Cream the Butter and Sugars
Place the softened butter, brown sugar, and granulated sugar in a mixing bowl. Using a hand mixer or stand mixer with a paddle attachment, beat the ingredients on high speed for about 3 minutes until the mixture becomes smooth and creamy. Stop occasionally to scrape down the sides of the bowl so everything mixes evenly.
Add the Wet Ingredients
Add the eggs, sour cream, and vanilla extract to the butter mixture. Beat the ingredients on medium speed for about 1 minute, then increase the speed until the mixture becomes mostly smooth and creamy. The batter may look slightly curdled, which is normal.
Combine the Batter and Fold in Apples
Turn the mixer to low speed and gradually add the dry ingredient mixture along with the milk. Continue mixing just until no visible flour pockets remain. Batter will be thick. Use a spatula to gently fold in the chopped apples, making sure they are evenly distributed throughout the batter.

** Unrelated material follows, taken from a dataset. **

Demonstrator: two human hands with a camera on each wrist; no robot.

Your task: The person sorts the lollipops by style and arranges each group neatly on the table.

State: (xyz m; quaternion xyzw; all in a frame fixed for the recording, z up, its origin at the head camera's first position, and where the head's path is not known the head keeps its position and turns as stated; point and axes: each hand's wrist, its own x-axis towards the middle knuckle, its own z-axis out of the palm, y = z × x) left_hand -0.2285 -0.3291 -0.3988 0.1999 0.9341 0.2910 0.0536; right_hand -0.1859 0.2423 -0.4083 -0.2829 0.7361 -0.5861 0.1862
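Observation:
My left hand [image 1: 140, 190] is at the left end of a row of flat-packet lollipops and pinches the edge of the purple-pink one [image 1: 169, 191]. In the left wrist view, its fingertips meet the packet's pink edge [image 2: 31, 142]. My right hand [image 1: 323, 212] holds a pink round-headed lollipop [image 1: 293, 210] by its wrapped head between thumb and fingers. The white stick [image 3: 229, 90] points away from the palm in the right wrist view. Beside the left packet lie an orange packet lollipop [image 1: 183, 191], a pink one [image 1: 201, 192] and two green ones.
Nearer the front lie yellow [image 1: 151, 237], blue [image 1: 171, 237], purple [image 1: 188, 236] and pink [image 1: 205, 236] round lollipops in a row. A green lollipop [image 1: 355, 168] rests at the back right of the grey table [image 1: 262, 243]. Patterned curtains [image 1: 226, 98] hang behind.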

Fill the Muffin Pan and Add Streusel
Spoon the batter evenly into each muffin cup, filling them to the top. Sprinkle the prepared streusel topping over each muffin and gently press it into the batter so it sticks during baking.
Bake the Muffins
Place the muffin pan in the oven and bake at 425°F for 5 minutes. Without removing the muffins, reduce the oven temperature to 350°F and continue baking for 15–18 minutes. The muffins are done when a toothpick inserted into the center comes out clean.
Cool the Muffins
Remove the muffin pan from the oven and allow the muffins to cool in the pan for about 5 minutes. Carefully transfer them to a wire cooling rack so they can finish cooling without becoming soggy on the bottom.
Prepare the Optional Vanilla Icing
Whisk together the confectioner’s sugar, heavy cream, and vanilla extract in a small bowl until smooth. Drizzle the icing over the muffins once they have cooled slightly, or leave the muffins plain if you prefer.
Store the Muffins
Store the muffins in an airtight container at room temperature for several days, or refrigerate them for up to one week to keep them fresh.